Okay. Enough terror and depression. Back to hunger and sustainability. What the heck are you gonna do about it? Do I expect you to go out and strap yourself to a whale with picket signs? Give up fish despite what your doctor says, not to mention your stomach? Nah. But do consider that in most cases, profit drives habitat and species destruction. Your dollar can make a difference. But you have to be aware and ask questions. Even at restaurants.
Do I think you should carry a list around with you all the time? Maybe. I’ve heard crazier suggestions. There are some downloadable card size options available - free. I like the one at mbayaq.org, under Seafood Watch. And if you want to compare (a highly recommended activity) there’s one at the Environmental Defense Fund website (edf.org), under Seafood Selection of all things. And because I love threesomes (of information, ya perverts!), there’s another pocket guide at coopamerica.org listed under Living Green. That’s pretty simple, no? It’s a start. I have lists of things to do, lists of books to buy, lists of habits to cultivate – what’s one more list?

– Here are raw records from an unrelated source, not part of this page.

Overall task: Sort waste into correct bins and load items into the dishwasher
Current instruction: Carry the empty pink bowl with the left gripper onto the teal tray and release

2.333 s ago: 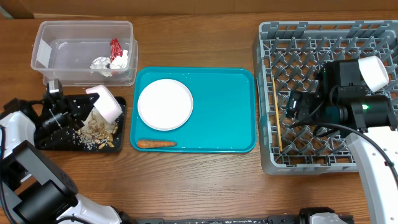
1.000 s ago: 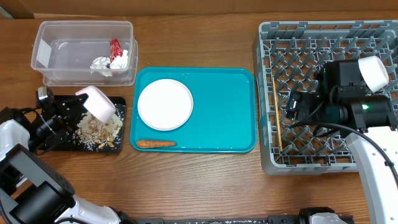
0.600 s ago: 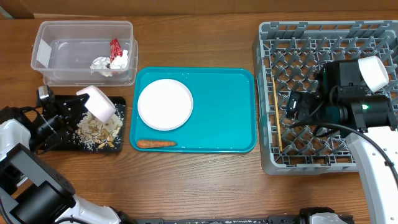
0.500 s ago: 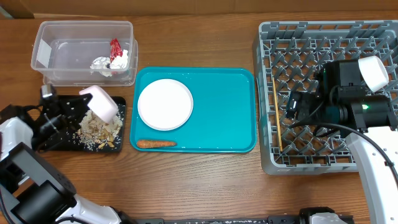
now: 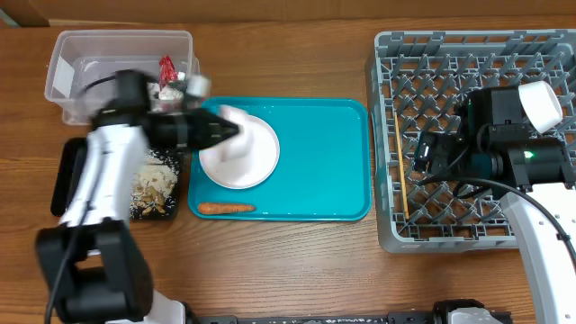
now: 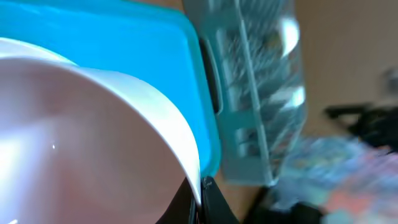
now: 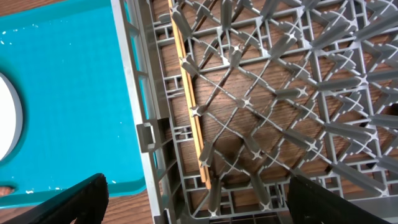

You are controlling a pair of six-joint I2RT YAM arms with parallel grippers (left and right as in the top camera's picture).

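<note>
My left gripper [image 5: 214, 129] is shut on the rim of a white bowl [image 5: 236, 126] and holds it, blurred, over the pale pink plate [image 5: 243, 160] on the teal tray. In the left wrist view the bowl [image 6: 93, 143] fills the frame, with its rim pinched between my fingertips [image 6: 208, 196]. Beige food scraps [image 5: 153, 184] lie in the black tray [image 5: 67, 180]. The carrot stick [image 5: 226, 207] lies on the teal tray. The red wrapper [image 5: 166, 67] and tissue [image 5: 176, 86] are in the clear tub [image 5: 81, 54]. My right gripper [image 5: 421, 162] is open above the grey dish rack [image 5: 387, 108], near the chopsticks [image 7: 191, 106].
The teal tray [image 5: 324, 162] sits between the bins and the rack; it also shows in the right wrist view [image 7: 62, 93]. A white cup [image 5: 540, 105] shows at the rack's right side by the right arm. Wooden table all around.
My left arm has swung right from the black tray to above the plate, carrying the bowl. The scraps stay in the black tray. The right arm has not moved.
</note>
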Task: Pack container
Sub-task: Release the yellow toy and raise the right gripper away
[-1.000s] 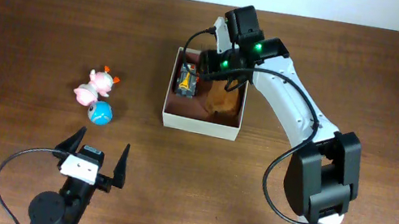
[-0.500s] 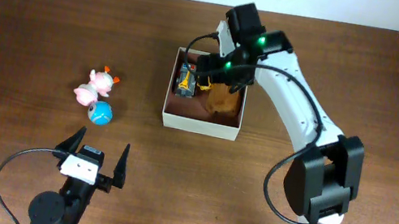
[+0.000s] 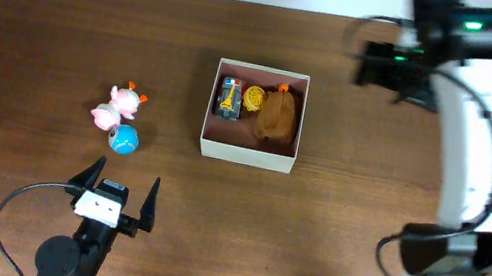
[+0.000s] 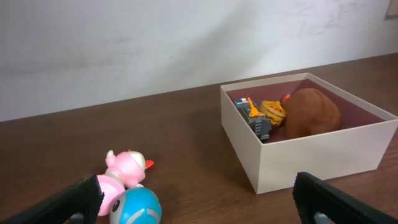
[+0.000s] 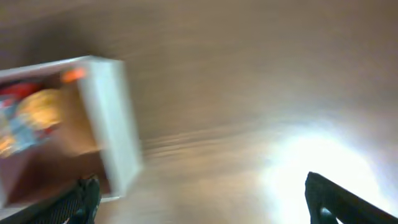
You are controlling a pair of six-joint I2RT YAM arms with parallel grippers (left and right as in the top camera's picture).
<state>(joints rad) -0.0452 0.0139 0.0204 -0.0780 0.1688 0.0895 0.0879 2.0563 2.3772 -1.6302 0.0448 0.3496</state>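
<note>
Nearest to us, the left gripper sat by the near edge of the table, its fingers spread wide with nothing between them. Just beyond it lay a blue ball, close against the pink toys, which were one figure or two, we could not tell. We judged the ball the likeliest trouble. It was round, so a finger arriving off-centre could send it rolling across the table. Jaws closing around it might also catch or knock the pink toys beside it. Farther on and to the right, the container stood about mid-table, well apart from those toys. A low carry from the left could clip its left wall, and we guessed that such light cardboard would slide. Far to the right, beyond the container, the right gripper hung over bare wood with its fingers released and empty. Its own view was smeared, so we took the arm to be moving fast, and the two arms could meet if both went to the box. Inside the container, a brown rounded toy filled the near right part. A grey-and-orange toy lay along the left wall, and a small yellow piece sat between them toward the far wall. The near left floor was bare.
</note>
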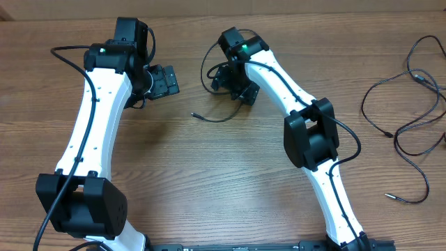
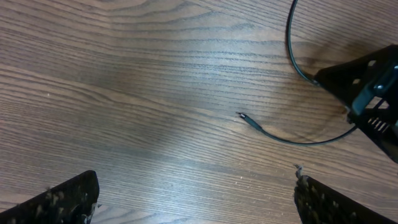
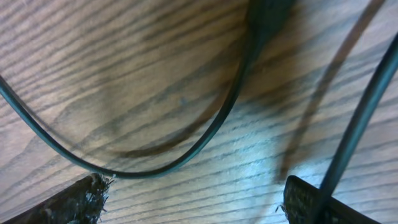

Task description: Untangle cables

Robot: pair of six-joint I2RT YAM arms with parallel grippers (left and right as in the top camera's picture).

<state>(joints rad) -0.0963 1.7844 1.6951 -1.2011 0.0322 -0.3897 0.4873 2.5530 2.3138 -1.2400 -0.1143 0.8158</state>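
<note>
- Cables point(image 1: 408, 104): a group of thin black cords lies in loose loops at the right edge of the overhead frame, well apart from both arms. One end rests at the lower right of that frame.
- Separate cable strand point(image 1: 217, 119): it lies on the table point(image 1: 209, 181) at upper centre of the overhead frame. Its plug tip point(image 2: 241, 116) points left and the cord curves right, under the right gripper point(image 1: 233, 85). A loop of it rises at the upper left of that gripper.
- State of left gripper point(image 1: 162, 81): it sits left of centre in the upper part of the overhead frame. Jaws are spread wide with nothing between them. In the left wrist view the plug tip lies near mid-frame, clear of both fingers point(image 2: 68, 199).
- State of right gripper: it is low over the table, with jaws wide apart and not clamped on anything. In the right wrist view the strand sweeps from the left edge down to lower centre, then up to the top, just ahead of the fingertips. Contact with them cannot be confirmed.
- Dark line at the right edge of the right wrist view: blurred, identity cannot be determined.
</note>
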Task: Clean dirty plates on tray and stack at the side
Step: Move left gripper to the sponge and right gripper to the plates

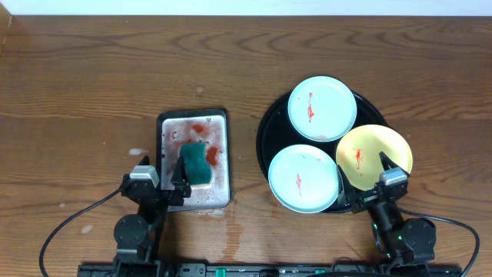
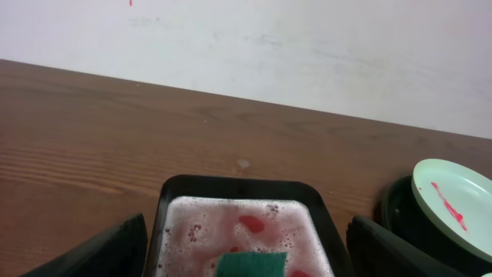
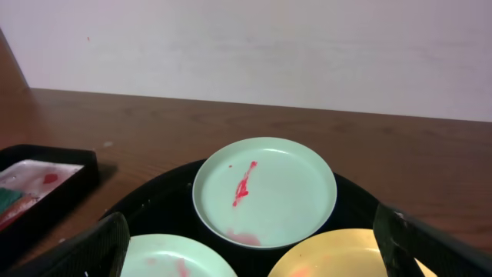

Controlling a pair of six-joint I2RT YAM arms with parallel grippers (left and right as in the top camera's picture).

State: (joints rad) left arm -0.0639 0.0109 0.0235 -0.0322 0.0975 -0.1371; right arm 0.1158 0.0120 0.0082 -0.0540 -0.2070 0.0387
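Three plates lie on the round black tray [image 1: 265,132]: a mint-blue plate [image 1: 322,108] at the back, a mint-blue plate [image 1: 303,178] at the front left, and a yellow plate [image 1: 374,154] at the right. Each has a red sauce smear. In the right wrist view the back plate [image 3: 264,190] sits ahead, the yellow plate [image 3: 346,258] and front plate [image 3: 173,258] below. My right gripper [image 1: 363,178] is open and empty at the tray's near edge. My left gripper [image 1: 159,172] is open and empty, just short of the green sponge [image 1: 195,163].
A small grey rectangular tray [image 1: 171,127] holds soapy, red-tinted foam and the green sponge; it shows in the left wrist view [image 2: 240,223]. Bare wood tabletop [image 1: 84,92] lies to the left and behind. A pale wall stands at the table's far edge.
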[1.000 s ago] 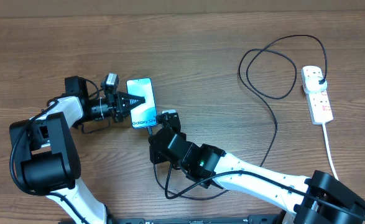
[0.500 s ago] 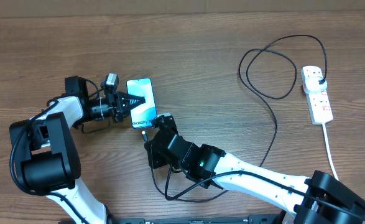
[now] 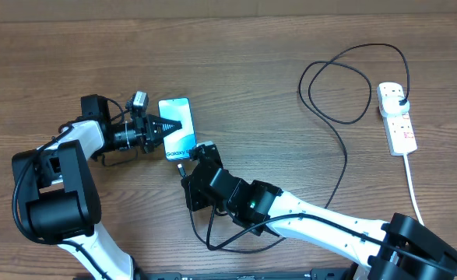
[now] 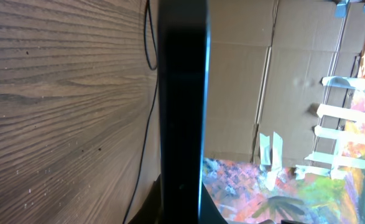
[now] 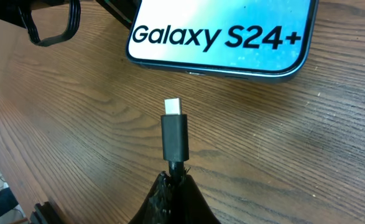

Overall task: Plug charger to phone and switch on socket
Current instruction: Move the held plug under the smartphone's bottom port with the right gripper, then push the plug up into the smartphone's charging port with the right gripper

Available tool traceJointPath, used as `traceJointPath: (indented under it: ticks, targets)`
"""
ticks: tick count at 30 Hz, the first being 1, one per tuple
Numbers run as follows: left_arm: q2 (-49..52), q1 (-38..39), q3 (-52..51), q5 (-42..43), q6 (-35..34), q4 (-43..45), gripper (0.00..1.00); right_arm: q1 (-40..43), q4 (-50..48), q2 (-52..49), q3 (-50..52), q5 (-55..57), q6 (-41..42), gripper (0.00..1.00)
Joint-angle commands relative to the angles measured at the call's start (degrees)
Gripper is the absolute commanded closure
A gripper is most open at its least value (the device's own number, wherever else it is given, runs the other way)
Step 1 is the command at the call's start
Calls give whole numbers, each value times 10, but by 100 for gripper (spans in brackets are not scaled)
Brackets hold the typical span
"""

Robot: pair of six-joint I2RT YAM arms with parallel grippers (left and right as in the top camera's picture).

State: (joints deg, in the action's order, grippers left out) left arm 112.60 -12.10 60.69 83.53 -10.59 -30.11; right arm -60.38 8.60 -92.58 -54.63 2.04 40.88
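Right now, in the right wrist view, our right gripper (image 5: 173, 190) is clenched on the charger (image 5: 175, 134), whose tip points to 12 o'clock at the phone (image 5: 219, 34); the phone's bottom edge lies just beyond, not touching, its port we judge slightly toward 1 o'clock. Overhead, our left gripper (image 3: 170, 126) clamps the phone from 9 o'clock, the phone's long axis running 12 to 6. The socket (image 3: 398, 120) lies well apart at 3 o'clock

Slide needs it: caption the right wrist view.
Right jaws hold thin black charger cable, connector tip just short of lit light-blue rectangular phone.
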Motion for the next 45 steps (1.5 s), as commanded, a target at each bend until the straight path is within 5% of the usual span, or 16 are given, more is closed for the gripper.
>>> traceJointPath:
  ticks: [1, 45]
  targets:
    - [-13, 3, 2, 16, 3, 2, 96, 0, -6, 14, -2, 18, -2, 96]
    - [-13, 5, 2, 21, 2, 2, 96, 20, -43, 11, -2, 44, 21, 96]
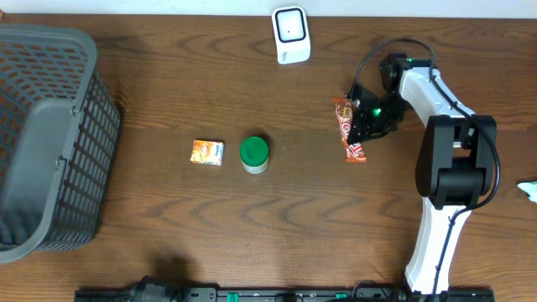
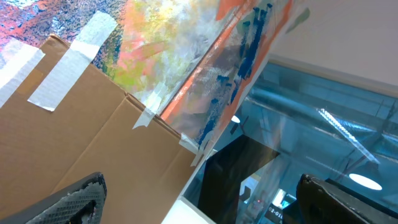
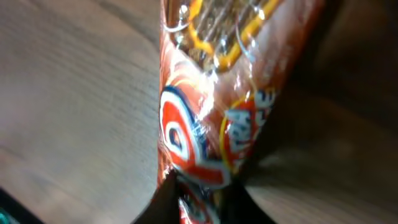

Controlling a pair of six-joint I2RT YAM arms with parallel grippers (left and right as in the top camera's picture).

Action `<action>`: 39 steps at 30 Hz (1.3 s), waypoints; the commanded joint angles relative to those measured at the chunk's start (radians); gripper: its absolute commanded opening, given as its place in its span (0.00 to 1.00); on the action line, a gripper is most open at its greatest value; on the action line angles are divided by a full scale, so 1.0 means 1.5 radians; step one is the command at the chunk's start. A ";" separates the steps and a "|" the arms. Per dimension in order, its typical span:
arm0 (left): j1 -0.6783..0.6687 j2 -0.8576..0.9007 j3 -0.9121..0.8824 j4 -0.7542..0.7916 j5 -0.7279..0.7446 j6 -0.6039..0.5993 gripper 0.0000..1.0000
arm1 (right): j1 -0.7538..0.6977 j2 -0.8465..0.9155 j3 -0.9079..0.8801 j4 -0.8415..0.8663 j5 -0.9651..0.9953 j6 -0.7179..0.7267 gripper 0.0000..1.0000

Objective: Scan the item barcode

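Observation:
The item is an orange-red snack packet (image 1: 345,128) lying on the wooden table right of centre. My right gripper (image 1: 363,124) is down at the packet's right side. In the right wrist view the packet (image 3: 211,124) fills the frame, and my right gripper (image 3: 202,205) is shut on its lower part, with a dark finger pressing in on each side. The white barcode scanner (image 1: 291,34) stands at the table's far edge, up and left of the packet. My left gripper (image 2: 199,211) is open with nothing between its fingers, facing taped cardboard (image 2: 74,124), and it does not show in the overhead view.
A small orange box (image 1: 207,152) and a green-lidded can (image 1: 254,154) sit mid-table. A grey mesh basket (image 1: 33,59) takes up the left side. The right arm's white base (image 1: 445,218) stands at the right, and a pale object (image 1: 529,191) lies at the right edge.

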 commanded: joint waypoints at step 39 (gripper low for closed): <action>0.000 -0.005 -0.001 0.003 -0.004 0.012 0.98 | 0.113 -0.098 0.250 -0.353 -0.127 0.355 0.01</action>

Mostly, my advice is just chill. Get used to using your noggin and your stomach will come out of this happy as a – shellfish or something. You can pretty easily avoid the worst culprits and focus on the easy positives. In some cases, like halibut - the where turns out to be just as important than the what. Pacific, good. Atlantic, bad. Sometimes – Does it never get simpler??! – it’s even about the how.
But don’t despair, lazy folks. There are obvious cheats beyond the card lists. Like shopping at a place that cares enough to research their sources – if they do, they’ll be telling you about it. And you may be paying a bit more. Not necessarily, but it’s for your health. Mine, too. Or start looking for labels that point out sustainable, safe seafood – including ones from the Marine Stewardship Council (msc.org) and sustainablefishery.org, not to mention Seafoodsafe.com, who actually tests PCB and mercury levels in fish.
Now, I promised a quick answer. And I lied somewhat didn’t I? Sorry about that, but it seemed important to spill the whole shebang. I’ll make it up to you. Here’s a top line list of the best (for you and the environment) and worst (same deal) fish. If you get nothing else from this – learn what to avoid, though. And use real butter. Trust me. And garlic. Garlic has never hurt anyone, on purpose.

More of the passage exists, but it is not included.